# Exercise requirements
Reproduce the data exactly; no word may be added or dropped.

# Input data
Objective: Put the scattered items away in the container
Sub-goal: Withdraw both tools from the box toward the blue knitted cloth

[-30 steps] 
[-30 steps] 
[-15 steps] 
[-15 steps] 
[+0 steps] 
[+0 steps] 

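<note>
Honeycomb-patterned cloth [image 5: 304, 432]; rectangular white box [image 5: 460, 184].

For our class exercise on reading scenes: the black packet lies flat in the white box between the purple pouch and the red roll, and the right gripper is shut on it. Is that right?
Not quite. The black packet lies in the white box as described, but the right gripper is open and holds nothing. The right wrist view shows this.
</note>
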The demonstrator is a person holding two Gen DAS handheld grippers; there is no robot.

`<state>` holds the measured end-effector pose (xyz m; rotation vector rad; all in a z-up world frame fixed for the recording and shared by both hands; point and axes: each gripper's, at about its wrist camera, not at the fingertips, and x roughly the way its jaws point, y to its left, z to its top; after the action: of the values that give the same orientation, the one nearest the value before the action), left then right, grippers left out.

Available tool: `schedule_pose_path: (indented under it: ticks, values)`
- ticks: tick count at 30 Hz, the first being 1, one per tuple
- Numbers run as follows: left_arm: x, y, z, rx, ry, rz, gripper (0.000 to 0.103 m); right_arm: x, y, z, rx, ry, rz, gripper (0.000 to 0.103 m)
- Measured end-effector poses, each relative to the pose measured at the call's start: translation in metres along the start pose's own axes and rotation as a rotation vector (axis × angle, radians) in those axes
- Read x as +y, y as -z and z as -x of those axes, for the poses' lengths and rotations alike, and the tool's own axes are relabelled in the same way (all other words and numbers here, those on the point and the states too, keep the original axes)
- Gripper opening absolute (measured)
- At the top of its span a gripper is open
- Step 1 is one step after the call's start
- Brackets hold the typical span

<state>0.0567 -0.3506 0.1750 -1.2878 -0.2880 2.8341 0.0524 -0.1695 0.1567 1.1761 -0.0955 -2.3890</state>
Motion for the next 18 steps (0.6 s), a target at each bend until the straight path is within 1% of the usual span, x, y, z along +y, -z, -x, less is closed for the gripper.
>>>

# Final answer
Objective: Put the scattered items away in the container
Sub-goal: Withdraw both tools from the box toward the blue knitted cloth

[-30 steps] 
[-30 steps] 
[-15 steps] 
[-15 steps] 
[+0 steps] 
[+0 steps] 

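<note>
Honeycomb-patterned cloth [image 5: 304, 432]; rectangular white box [image 5: 460, 184].

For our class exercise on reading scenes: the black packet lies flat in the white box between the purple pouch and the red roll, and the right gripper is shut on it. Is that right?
Not quite. The black packet lies in the white box as described, but the right gripper is open and holds nothing. The right wrist view shows this.
</note>
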The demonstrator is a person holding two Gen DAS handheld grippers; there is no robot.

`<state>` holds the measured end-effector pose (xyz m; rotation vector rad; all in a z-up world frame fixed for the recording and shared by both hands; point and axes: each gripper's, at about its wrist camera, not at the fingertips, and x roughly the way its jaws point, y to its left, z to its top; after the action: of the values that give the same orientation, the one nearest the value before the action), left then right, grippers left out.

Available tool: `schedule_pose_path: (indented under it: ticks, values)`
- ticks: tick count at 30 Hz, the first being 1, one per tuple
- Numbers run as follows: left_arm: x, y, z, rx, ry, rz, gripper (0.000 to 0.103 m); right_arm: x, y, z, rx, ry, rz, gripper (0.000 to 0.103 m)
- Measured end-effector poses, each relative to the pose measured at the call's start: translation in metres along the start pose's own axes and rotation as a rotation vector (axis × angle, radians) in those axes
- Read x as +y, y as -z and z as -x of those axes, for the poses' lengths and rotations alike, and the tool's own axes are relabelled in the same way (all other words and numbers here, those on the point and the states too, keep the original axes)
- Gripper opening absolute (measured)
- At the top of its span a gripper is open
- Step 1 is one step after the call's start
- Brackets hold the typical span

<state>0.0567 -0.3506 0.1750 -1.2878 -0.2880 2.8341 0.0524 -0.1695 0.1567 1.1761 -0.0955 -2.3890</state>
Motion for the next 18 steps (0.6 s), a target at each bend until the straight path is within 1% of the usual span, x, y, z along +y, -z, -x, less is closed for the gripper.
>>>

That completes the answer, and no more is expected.